The response rate for this study was 94.4% with the total respondent of 5079 men. The study sample represented the population of men aged 15 years and above in Malaysia which accounted for 11.8 million. Of the total respondents, 87.2% (95% CI: 85.8, 88.5) were men aged 15-59 years referring to the younger aged group and 12.8% (95% CI: 11.5, 14.2) were older men (aged 60 years and above). There were 77.5% of the respondents resided in urban areas while 75.7% had jobs. Respondents who were not working came from those who had retired (15.1%) and students (9.2%).

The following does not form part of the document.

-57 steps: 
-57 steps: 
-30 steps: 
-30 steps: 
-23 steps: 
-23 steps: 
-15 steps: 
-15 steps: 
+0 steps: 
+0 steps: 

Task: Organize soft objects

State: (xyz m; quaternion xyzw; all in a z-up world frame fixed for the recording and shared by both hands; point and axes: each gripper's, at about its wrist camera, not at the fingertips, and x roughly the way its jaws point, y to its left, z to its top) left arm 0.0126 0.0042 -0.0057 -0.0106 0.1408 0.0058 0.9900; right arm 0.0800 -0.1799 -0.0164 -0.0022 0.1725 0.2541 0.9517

The prevalence of anaemia was tabulated according to three groups of overall men, younger men and older men versus their sociodemographic profiles, lifestyle factors and the presence of chronic diseases. The overall prevalence of anaemia among men was 12.6% (95% CI:10.9, 14.5). Further age group categorisation observed that prevalence of anaemia among younger men was 10.0% (95% CI: 8.2, 12.2) and older men was 30.7% (95% CI:26.6, 35.1) as shown in Table 1. The trend of anaemia according to five-years age group interval showed that the rate was sharply increased from the age group 60-64 years to age group 75 years and above as pictured in Figure 1. Apart from the age group comparison where the prevalence of anaemia was three times higher in older men than younger men, older men who had diabetes were nearly two times higher than the older men who did not have diabetes (38.7%; 95% CI: 31.9, 45.9 versus 24.5%; 95% CI: 20.0, 29.7) as shown in Table 1. The prevalence of chronic diseases and lifestyle factors among younger men and older men was tabulated in Table 2 to give clearer picture on the impact of chronic diseases burden according to age groups. The prevalence of diabetes mellitus, hypertension and hypercholesterolaemia were consistently higher among older men in contrast to the prevalence of current smoker which was higher among younger men. More than half of older men were having an income of below 40% of the total Malaysian population income.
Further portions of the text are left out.